Re: [Intel-gfx] i915 PSR test results and cursor lag

[Date Prev][Date Next][Thread Prev][Thread Next][Date Index][Thread Index]

 



On Mon, Feb 05, 2018 at 11:54:04PM +0000, Andy Lutomirski wrote:
> 
> 
> > On Feb 5, 2018, at 2:50 PM, Rodrigo Vivi <rodrigo.vivi@xxxxxxxxx> wrote:
> > 
> >> On Sat, Feb 03, 2018 at 05:33:08PM +0000, Andy Lutomirski wrote:
> >>> On Fri, Feb 2, 2018 at 7:18 PM, Andy Lutomirski <luto@xxxxxxxxxx> wrote:
> >>>> On Fri, Feb 2, 2018 at 1:24 AM, Andy Lutomirski <luto@xxxxxxxxxx> wrote:
> >>>>> On Thu, Feb 1, 2018 at 9:20 PM, Chris Wilson <chris@xxxxxxxxxxxxxxxxxx> wrote:
> >>>>> Quoting Andy Lutomirski (2018-02-01 21:04:30)
> >>>>>> I got this after a recent suspend/resume:
> >>>>>> 
> >>>>>> Feb 01 09:44:34 laptop systemd-logind[2412]: Lid closed.
> >>>>>> Feb 01 09:44:34 laptop systemd-logind[2412]: device-enumerator: scan all dirs
> >>>>>> Feb 01 09:44:34 laptop systemd-logind[2412]:   device-enumerator:
> >>>>>> scanning /sys/bus
> >>>>>> Feb 01 09:44:34 laptop systemd-logind[2412]:   device-enumerator:
> >>>>>> scanning /sys/class
> >>>>>> Feb 01 09:44:34 laptop systemd-logind[2412]: Failed to open
> >>>>>> configuration file '/etc/systemd/sleep.conf': No such file or
> >>>>>> directory
> >>>>>> Feb 01 09:44:34 laptop systemd-logind[2412]: Suspending...
> >>>>>> Feb 01 09:44:34 laptop systemd-logind[2412]: Sent message type=signal
> >>>>>> sender=n/a destination=n/a object=/org/freedesktop/login1
> >>>>>> interface=org.freedesktop.login1.Manager member=PrepareForSleep
> >>>>>> cookie=570 reply
> >>>>>> Feb 01 09:44:34 laptop systemd-logind[2412]: Got message
> >>>>>> type=method_call sender=:1.46 destination=:1.1
> >>>>>> object=/org/freedesktop/login1/session/_32
> >>>>>> interface=org.freedesktop.login1.Session member=ReleaseDevice
> >>>>>> Feb 01 09:44:34 laptop systemd-logind[2412]: Sent message type=signal
> >>>>>> sender=n/a destination=:1.46
> >>>>>> object=/org/freedesktop/login1/session/_32
> >>>>>> interface=org.freedesktop.login1.Session member=PauseDevice cookie
> >>>>>> Feb 01 09:44:34 laptop gnome-shell[2630]: Failed to apply DRM plane
> >>>>>> transform 0: Permission denied
> >>>>>> Feb 01 09:44:34 laptop gnome-shell[2630]: drmModeSetCursor2 failed
> >>>>>> with (Permission denied), drawing cursor with OpenGL from now on
> >>>>>> 
> >>>>>> But I don't see the word "cursor" in my system logs before the first
> >>>>>> suspend.  What am I looking for?  This is Fedora 27 running a Gnome
> >>>>>> Wayland session, but it hasn't been reinstalled in some time, so it's
> >>>>>> possible that there are some weird settings sitting around.  But I did
> >>>>>> check and I have no weird i915 parameters.
> >>>>> 
> >>>>> You are using gnome-shell as the display server.

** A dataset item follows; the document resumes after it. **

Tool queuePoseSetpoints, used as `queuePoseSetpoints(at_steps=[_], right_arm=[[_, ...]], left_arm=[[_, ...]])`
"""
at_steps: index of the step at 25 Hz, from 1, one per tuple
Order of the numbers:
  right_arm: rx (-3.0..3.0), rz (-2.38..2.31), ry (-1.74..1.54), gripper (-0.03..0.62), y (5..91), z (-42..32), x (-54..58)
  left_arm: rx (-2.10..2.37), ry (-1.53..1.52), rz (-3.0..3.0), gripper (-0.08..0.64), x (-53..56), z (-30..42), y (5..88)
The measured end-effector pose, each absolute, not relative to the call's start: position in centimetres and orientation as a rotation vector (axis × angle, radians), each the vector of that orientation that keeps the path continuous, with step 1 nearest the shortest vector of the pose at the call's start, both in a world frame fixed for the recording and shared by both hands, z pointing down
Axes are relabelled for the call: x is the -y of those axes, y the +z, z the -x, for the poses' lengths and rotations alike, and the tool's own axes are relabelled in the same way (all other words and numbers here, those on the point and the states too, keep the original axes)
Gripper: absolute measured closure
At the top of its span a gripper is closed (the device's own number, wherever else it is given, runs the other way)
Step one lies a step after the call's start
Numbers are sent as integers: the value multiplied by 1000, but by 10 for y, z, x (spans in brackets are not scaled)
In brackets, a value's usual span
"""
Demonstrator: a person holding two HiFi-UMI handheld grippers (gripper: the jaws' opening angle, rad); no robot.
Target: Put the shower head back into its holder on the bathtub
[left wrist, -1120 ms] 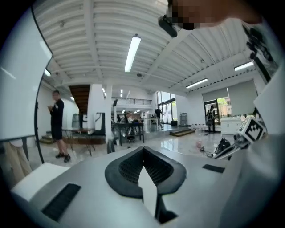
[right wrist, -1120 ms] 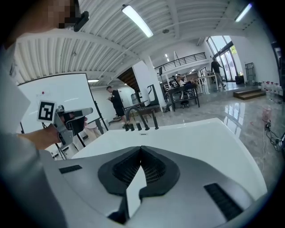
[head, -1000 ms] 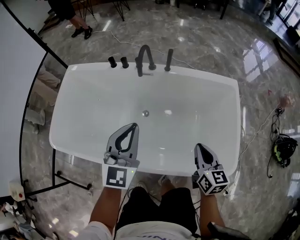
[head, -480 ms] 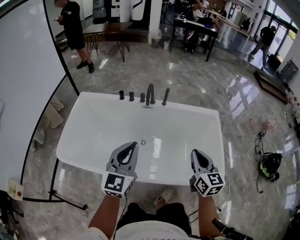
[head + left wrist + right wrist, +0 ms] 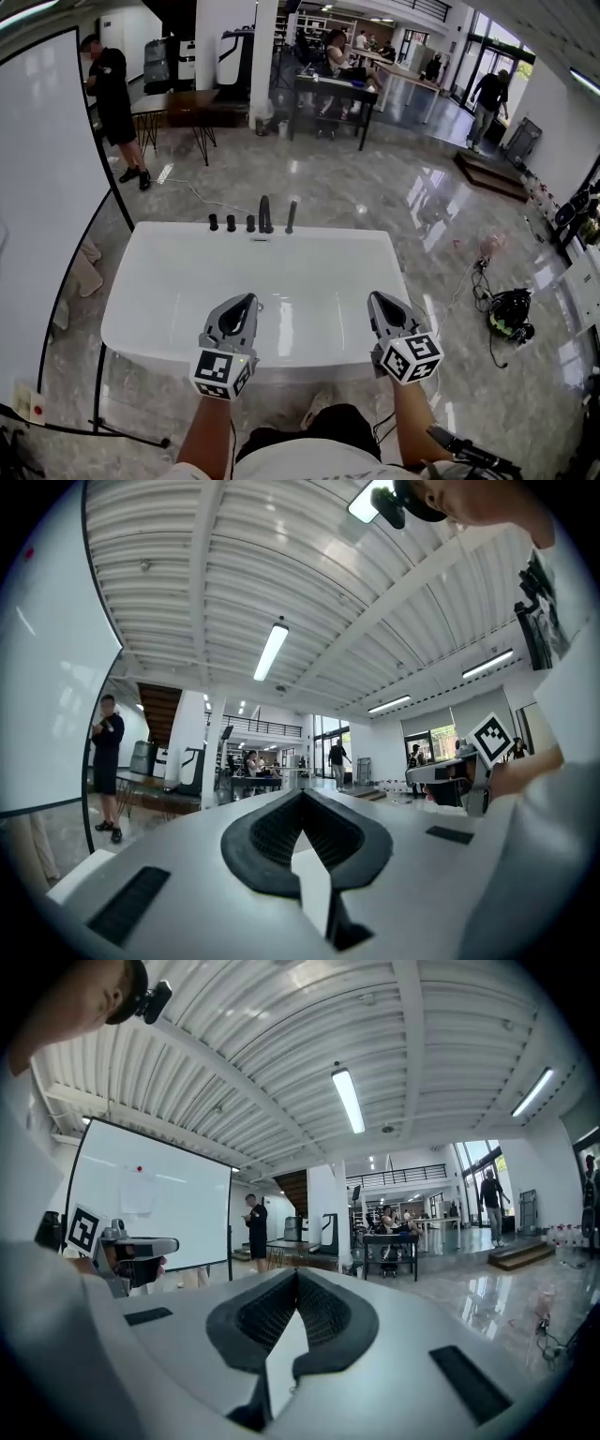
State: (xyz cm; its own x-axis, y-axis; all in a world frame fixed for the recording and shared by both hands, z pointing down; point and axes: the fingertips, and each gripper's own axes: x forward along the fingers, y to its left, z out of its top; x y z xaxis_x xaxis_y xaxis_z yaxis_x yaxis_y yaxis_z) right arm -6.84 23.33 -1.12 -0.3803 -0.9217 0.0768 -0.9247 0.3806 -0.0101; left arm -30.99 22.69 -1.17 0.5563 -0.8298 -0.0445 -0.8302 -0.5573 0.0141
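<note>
The left gripper (image 5: pixel 247 300) has its grey jaws pressed together at the tips with nothing between them, and so does the right gripper (image 5: pixel 376 297). Both hang level over the near edge of the white rectangular bathtub (image 5: pixel 141 339) and touch nothing. The slim dark shower head (image 5: pixel 292 217) stands upright on the far rim, just right of the dark curved spout (image 5: pixel 265 214). Polished grey marble floor (image 5: pixel 375 197) lies open beyond and to the right of the tub. A tall white board panel (image 5: pixel 52 187) stands close by its left end. The holder itself is too small to make out.
</note>
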Motion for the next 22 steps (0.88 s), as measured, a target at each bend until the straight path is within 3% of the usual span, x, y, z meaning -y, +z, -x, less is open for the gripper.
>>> queuePoseSetpoints(at_steps=[12, 22], right_arm=[[2693, -1602, -59, 581, -60, 77, -252], [2786, -1604, -84, 581, -73, -64, -297]], left_arm=[[-1563, 67, 2710, 543, -269, 320, -39], [-1568, -30, 2692, 543, -314, 169, -51]])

From that it appears to
> >>>>> have started off with a HW cursor and switched to a SW cursor after
> >>>>> suspend. Did you notice a change in behaviour? After rebooting or just
> >>>>> restarting gnome-shell?
> >>>> 
> >>>> I think it's less consistently bad after a reboot before suspending.
> >>>> 
> >>>>> 
> >>>>>> Also, are these things potentially related:
> >>>>>> 
> >>>>>> [ 3067.702527] [drm:intel_pipe_update_start [i915]] *ERROR* Potential
> >>>>>> atomic update failure on pipe A
> >>>>> 
> >>>>> They are just "missed the immediate vblank for the screen update"

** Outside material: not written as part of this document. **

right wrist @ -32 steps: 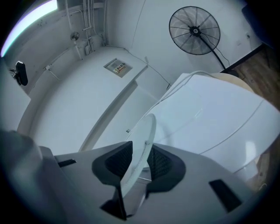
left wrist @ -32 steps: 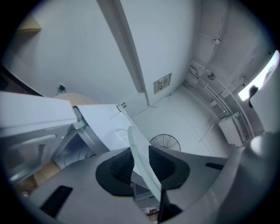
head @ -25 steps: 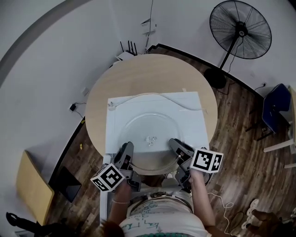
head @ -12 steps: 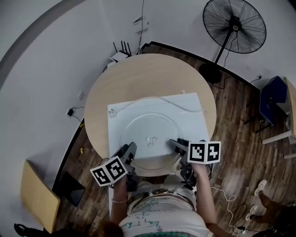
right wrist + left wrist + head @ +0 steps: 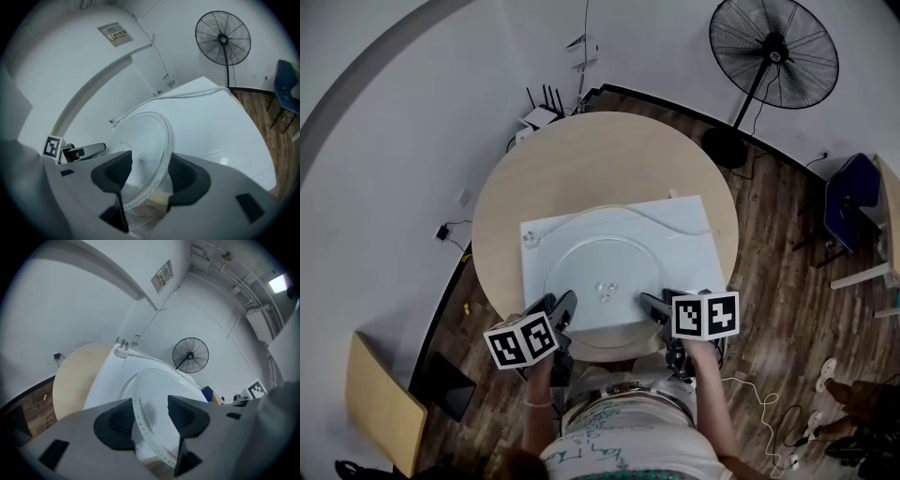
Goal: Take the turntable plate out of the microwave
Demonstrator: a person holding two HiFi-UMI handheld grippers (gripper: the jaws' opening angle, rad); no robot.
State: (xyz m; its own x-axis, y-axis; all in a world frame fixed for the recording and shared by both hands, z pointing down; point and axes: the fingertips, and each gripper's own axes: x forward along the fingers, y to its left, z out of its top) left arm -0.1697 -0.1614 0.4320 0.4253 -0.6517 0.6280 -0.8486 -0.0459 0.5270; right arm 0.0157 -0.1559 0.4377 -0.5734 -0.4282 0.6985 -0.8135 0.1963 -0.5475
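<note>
Left claw (image 5: 151,414) and right claw (image 5: 149,174) have just been opening, now wide, plate (image 5: 602,272) rim loose between each atop the microwave (image 5: 689,220); best withdrawn straight back, clear of the rim.

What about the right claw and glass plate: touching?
Cannot tell. In the right gripper view the glass plate's rim runs between the right gripper's jaws, which have just been opening: clear of one pad, hard against the other.
</note>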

> >>>>> messages. Should not be related to PSR, but may cause jitter by delaying
> >>>>> the odd screen update.
> >>>> 
> >>>> I just got this one, and the timestamp is at least reasonably close to
> >>>> a giant latency spike:
> >>>> 
> >>>> [  288.799654] [drm:intel_pipe_update_end [i915]] *ERROR* Atomic
> >>>> update failure on pipe A (start=31 end=32) time 15 us, min 1073, max
> >>>> 1079, scanline start 1087, end 1088
> >>>> 
> >>>>> 
> >>>>>> As I'm typing this, I've seen a couple instances of what seems like a
> >>>>>> full *second* of cursor latency, but I've only gotten the potential
> >>>>>> atomic update failure once.
> >>>>>> 
> >>>>>> And is there any straightforward tracing to do to distinguish between
> >>>>>> PSR exit latency and other potential sources of latency?
> >>>>> 
> >>>>> It looks plausible that we could at least report how long it takes the
> >>>>> registers to reflect the change in state (but we don't). The best source
> >>>>> of information atm is /sys/kernel/debug/dri/0/i915_edp_psr_status.
> >>>> 
> >>>> Hmm.
> >>>> 
> >>>> I went and looked at the code, and I noticed what could be bugs or
> >>>> could (more likely) be my confusion since I don't know this code at
> >>>> all:
> >>>> 
> >>>> intel_single_frame_update() does something inscrutable to me, but I
> >>>> imagine it does something that causes the next page flip to get
> >>>> noticed by the panel even with PSR on.  But how does the code that
> >>>> calls it know that anything happened?  (Looking at the commit history,
> >>>> maybe this is something special that's only needed on some platforms
> >>>> but doesn't replace the normal PSR exit sequence.)
> >>>> 
> >>>> Perhaps more interestingly, intel_psr_flush() does this:
> >>>> 
> >>>>    /* By definition flush = invalidate + flush */
> >>>>    if (frontbuffer_bits)
> >>>>        intel_psr_exit(dev_priv);
> >>>> 
> >>>>    if (!dev_priv->psr.active && !dev_priv->psr.busy_frontbuffer_bits)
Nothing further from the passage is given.